» What the task asks
Restate the entries below word for word, leaving nothing out.

==== Data

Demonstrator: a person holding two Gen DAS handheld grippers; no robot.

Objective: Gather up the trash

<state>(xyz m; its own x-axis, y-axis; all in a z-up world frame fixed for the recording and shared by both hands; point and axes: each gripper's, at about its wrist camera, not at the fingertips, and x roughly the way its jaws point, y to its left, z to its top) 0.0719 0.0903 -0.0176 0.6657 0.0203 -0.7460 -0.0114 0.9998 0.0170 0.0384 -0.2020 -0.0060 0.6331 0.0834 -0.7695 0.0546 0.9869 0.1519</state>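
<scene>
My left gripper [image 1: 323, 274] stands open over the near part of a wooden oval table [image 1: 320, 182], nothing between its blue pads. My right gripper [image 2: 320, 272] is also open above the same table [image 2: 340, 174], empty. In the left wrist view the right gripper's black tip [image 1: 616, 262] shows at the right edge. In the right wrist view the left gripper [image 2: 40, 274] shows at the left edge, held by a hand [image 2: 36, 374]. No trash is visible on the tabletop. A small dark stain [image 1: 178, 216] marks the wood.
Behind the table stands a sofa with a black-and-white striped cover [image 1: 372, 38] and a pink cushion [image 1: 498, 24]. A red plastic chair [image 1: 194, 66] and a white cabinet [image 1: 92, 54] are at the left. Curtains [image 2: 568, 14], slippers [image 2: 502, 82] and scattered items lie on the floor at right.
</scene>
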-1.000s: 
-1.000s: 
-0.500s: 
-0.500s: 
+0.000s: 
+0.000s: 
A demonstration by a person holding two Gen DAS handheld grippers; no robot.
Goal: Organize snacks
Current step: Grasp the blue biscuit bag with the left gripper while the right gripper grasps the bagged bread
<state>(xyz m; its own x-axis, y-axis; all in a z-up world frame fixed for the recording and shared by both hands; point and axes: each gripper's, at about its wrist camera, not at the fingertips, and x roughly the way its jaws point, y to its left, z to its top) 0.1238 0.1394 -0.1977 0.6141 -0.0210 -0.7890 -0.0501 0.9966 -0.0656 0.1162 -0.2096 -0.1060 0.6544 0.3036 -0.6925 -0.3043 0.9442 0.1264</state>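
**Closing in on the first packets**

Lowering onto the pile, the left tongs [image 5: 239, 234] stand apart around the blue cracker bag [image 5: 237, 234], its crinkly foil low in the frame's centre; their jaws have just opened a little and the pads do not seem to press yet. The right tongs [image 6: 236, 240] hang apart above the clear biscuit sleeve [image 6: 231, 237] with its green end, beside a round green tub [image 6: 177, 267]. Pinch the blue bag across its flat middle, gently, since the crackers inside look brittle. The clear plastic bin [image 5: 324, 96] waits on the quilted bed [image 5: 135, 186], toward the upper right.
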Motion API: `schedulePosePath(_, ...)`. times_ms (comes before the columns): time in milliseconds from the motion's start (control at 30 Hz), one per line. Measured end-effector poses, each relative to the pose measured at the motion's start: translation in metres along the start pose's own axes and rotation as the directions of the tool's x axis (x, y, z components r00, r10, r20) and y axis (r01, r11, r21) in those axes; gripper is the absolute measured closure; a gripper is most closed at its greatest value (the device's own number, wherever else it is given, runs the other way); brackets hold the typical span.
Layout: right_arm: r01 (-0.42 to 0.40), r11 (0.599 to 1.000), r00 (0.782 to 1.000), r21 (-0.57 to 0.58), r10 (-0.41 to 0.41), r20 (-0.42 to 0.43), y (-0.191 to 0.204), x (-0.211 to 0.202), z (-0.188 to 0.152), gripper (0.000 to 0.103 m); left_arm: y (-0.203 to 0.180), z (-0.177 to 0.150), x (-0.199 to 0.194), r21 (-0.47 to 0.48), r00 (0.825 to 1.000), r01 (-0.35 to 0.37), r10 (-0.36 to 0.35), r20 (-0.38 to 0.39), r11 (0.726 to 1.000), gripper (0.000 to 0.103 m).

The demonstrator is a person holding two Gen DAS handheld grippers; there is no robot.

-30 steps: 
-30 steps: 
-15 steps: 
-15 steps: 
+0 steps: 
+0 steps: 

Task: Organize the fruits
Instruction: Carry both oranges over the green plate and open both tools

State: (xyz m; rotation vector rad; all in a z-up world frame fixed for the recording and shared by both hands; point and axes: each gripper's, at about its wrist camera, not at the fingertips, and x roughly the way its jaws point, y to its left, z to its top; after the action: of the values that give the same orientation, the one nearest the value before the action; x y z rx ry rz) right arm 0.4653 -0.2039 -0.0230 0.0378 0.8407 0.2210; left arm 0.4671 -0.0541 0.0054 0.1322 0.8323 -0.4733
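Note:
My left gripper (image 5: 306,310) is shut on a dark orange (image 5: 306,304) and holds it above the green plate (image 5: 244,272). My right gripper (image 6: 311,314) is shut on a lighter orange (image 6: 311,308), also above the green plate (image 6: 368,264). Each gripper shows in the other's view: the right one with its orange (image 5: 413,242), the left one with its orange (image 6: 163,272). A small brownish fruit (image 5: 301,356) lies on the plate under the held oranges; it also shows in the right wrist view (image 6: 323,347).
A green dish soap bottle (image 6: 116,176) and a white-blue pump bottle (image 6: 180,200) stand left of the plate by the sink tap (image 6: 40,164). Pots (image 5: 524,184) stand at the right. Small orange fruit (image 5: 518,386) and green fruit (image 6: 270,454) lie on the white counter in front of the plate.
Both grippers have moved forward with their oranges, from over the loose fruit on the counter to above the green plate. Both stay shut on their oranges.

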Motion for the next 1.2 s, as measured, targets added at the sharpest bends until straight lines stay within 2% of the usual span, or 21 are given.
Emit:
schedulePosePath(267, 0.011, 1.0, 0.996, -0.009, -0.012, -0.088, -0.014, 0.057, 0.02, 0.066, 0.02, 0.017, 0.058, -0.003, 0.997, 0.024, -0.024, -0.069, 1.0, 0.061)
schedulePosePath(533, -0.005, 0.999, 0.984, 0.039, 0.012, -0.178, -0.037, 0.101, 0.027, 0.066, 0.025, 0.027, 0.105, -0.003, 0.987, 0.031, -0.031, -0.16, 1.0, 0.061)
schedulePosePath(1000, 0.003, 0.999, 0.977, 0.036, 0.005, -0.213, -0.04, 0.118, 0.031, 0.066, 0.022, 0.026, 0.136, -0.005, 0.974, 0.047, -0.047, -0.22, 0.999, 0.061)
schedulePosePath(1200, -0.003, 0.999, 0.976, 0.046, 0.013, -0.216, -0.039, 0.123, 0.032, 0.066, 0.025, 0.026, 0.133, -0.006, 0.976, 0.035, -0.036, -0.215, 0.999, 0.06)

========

» Answer to this problem
Demonstrator: a person holding two Gen DAS handheld grippers; no robot.

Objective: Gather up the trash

<state>(xyz m; its own x-axis, y-axis; all in a z-up world frame fixed for the recording and shared by both hands; point and axes: each gripper's, at about its wrist camera, not at the fingertips, and x roughly the way its jaws point, y to its left, z to its top) 0.0719 0.0903 -0.0176 0.6657 0.0203 -0.7460 -0.0114 0.9998 0.0170 0.0384 -0.2020 -0.0060 0.6331 0.0834 -0.7695 0.0546 0.9869 0.1519</state>
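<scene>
My left gripper [image 1: 323, 274] stands open over the near part of a wooden oval table [image 1: 320, 182], nothing between its blue pads. My right gripper [image 2: 320, 272] is also open above the same table [image 2: 340, 174], empty. In the left wrist view the right gripper's black tip [image 1: 616, 262] shows at the right edge. In the right wrist view the left gripper [image 2: 40, 274] shows at the left edge, held by a hand [image 2: 36, 374]. No trash is visible on the tabletop. A small dark stain [image 1: 178, 216] marks the wood.
Behind the table stands a sofa with a black-and-white striped cover [image 1: 372, 38] and a pink cushion [image 1: 498, 24]. A red plastic chair [image 1: 194, 66] and a white cabinet [image 1: 92, 54] are at the left. Curtains [image 2: 568, 14], slippers [image 2: 502, 82] and scattered items lie on the floor at right.
</scene>
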-1.000s: 
-1.000s: 
-0.500s: 
-0.500s: 
+0.000s: 
+0.000s: 
A demonstration by a person holding two Gen DAS handheld grippers; no robot.
Goal: Organize snacks
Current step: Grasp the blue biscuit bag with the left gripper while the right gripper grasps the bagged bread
<state>(xyz m; its own x-axis, y-axis; all in a z-up world frame fixed for the recording and shared by both hands; point and axes: each gripper's, at about its wrist camera, not at the fingertips, and x roughly the way its jaws point, y to its left, z to its top) 0.1238 0.1394 -0.1977 0.6141 -0.0210 -0.7890 -0.0501 0.9966 -0.0656 0.1162 -0.2096 -0.1060 0.6544 0.3036 -0.6925 -0.3043 0.9442 0.1264</state>
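**Closing in on the first packets**

Lowering onto the pile, the left tongs [image 5: 239, 234] stand apart around the blue cracker bag [image 5: 237, 234], its crinkly foil low in the frame's centre; their jaws have just opened a little and the pads do not seem to press yet. The right tongs [image 6: 236, 240] hang apart above the clear biscuit sleeve [image 6: 231, 237] with its green end, beside a round green tub [image 6: 177, 267]. Pinch the blue bag across its flat middle, gently, since the crackers inside look brittle. The clear plastic bin [image 5: 324, 96] waits on the quilted bed [image 5: 135, 186], toward the upper right.
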Motion API: `schedulePosePath(_, ...)`. times_ms (comes before the columns): time in milliseconds from the motion's start (control at 30 Hz), one per line. Measured end-effector poses, each relative to the pose measured at the motion's start: translation in metres along the start pose's own axes and rotation as the directions of the tool's x axis (x, y, z components r00, r10, r20) and y axis (r01, r11, r21) in those axes; gripper is the absolute measured closure; a gripper is most closed at its greatest value (the device's own number, wherever else it is given, runs the other way); brackets hold the typical span.
Layout: right_arm: r01 (-0.42 to 0.40), r11 (0.599 to 1.000), r00 (0.782 to 1.000), r21 (-0.57 to 0.58), r10 (-0.41 to 0.41), r20 (-0.42 to 0.43), y (-0.191 to 0.204), x (-0.211 to 0.202), z (-0.188 to 0.152), gripper (0.000 to 0.103 m); left_arm: y (-0.203 to 0.180), z (-0.177 to 0.150), x (-0.199 to 0.194), r21 (-0.47 to 0.48), r00 (0.825 to 1.000), r01 (-0.35 to 0.37), r10 (-0.36 to 0.35), r20 (-0.38 to 0.39), r11 (0.726 to 1.000), gripper (0.000 to 0.103 m).

The demonstrator is a person holding two Gen DAS handheld grippers; there is no robot.

-30 steps: 
-30 steps: 
-15 steps: 
-15 steps: 
+0 steps: 
+0 steps: 

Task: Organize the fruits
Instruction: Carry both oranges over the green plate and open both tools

State: (xyz m; rotation vector rad; all in a z-up world frame fixed for the recording and shared by both hands; point and axes: each gripper's, at about its wrist camera, not at the fingertips, and x roughly the way its jaws point, y to its left, z to its top; after the action: of the values that give the same orientation, the one nearest the value before the action; x y z rx ry rz) right arm 0.4653 -0.2039 -0.0230 0.0378 0.8407 0.2210; left arm 0.4671 -0.0541 0.0054 0.1322 0.8323 -0.4733
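Note:
My left gripper (image 5: 306,310) is shut on a dark orange (image 5: 306,304) and holds it above the green plate (image 5: 244,272). My right gripper (image 6: 311,314) is shut on a lighter orange (image 6: 311,308), also above the green plate (image 6: 368,264). Each gripper shows in the other's view: the right one with its orange (image 5: 413,242), the left one with its orange (image 6: 163,272). A small brownish fruit (image 5: 301,356) lies on the plate under the held oranges; it also shows in the right wrist view (image 6: 323,347).
A green dish soap bottle (image 6: 116,176) and a white-blue pump bottle (image 6: 180,200) stand left of the plate by the sink tap (image 6: 40,164). Pots (image 5: 524,184) stand at the right. Small orange fruit (image 5: 518,386) and green fruit (image 6: 270,454) lie on the white counter in front of the plate.
Both grippers have moved forward with their oranges, from over the loose fruit on the counter to above the green plate. Both stay shut on their oranges.
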
Motion for the next 1.2 s, as measured, targets added at the sharpest bends until straight lines stay within 2% of the usual span, or 21 are given.
Emit:
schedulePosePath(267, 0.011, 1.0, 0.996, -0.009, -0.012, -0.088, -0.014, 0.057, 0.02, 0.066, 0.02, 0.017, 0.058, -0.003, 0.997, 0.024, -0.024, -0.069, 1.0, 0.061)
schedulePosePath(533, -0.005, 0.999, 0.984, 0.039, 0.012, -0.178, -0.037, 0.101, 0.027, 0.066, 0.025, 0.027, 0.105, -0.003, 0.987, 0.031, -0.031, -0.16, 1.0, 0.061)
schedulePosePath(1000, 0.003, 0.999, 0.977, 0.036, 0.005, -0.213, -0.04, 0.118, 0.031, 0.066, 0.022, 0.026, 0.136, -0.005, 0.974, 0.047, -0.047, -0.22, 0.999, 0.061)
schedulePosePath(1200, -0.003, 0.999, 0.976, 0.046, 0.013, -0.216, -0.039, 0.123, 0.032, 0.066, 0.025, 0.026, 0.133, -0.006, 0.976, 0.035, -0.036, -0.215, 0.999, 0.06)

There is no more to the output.